No conjunto, Apenas Uma Chance é um bom longa-metragem. Existem elementos suficientes para desmentir qualquer veredito contrário. Entretanto, poderia ser ainda melhor se carregasse menos na tinta na hora de retratar as glórias e as derrotas de seu personagem principal. Ele venceu graças ao dom para a música, mas esta é uma história entre milhares e isto não faz de sua existência mais épica do que a de ninguém. Aliás, a vida real é bem diferente da ópera que vemos na telona.

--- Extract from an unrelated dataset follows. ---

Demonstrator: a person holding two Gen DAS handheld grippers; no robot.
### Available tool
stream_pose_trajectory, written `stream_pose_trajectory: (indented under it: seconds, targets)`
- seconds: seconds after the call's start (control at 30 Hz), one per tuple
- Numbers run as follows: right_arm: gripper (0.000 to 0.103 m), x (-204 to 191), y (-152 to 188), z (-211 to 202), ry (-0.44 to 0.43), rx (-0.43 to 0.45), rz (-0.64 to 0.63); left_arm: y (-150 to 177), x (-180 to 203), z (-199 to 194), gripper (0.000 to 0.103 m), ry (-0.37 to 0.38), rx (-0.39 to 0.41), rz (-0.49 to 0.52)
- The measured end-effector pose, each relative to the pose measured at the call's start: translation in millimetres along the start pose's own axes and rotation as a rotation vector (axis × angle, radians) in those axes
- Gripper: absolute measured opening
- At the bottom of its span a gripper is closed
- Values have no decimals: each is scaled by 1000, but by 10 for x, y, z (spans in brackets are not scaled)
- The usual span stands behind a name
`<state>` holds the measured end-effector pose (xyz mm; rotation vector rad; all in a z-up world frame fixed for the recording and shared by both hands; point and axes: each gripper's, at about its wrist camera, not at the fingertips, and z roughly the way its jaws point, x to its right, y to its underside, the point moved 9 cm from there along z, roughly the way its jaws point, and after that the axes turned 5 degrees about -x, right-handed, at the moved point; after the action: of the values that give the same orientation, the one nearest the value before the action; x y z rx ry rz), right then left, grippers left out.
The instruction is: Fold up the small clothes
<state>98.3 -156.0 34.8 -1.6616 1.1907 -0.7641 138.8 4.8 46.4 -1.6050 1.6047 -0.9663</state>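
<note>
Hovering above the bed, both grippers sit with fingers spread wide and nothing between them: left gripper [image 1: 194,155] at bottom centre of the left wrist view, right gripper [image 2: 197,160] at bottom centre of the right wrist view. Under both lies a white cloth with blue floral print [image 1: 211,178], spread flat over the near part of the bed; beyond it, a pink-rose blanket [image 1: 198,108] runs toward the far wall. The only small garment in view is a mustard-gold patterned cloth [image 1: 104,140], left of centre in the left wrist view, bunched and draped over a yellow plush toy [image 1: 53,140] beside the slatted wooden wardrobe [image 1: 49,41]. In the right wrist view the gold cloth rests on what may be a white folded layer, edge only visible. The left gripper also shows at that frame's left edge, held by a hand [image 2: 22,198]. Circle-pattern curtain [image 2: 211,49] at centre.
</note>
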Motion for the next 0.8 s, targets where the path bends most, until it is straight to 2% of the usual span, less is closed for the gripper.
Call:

Desliguem os celulares e boa diversão.

BEM NA FITA: A trilha sonora. Algumas atuações e a caracterização de James Corden como Potts. As belas cenas em Veneza e a fotografia de uma maneira geral.

QUEIMOU O FILME: O tom exagerado e forçado que descamba para a auto-ajuda. Incomoda muito.

FICHA TÉCNICA:
Direção: David Frankel.
Elenco: James Corden, Julie Walters, Colm Meaney, Alexandra Roach, Mackenzie Crook, Jemima Rooper, Valeria Bilello, Trystan Gravelle, Stanley Townsend e Ewan Austin.
Produção: Simon Cowell.
Roteiro: Justin Zackham.
Trilha Sonora: Theodore Shapiro.
Direção de Fotografia: Florian Ballhaus.
Duração: 103 min.
Ano: 2013.
País: Reino Unido.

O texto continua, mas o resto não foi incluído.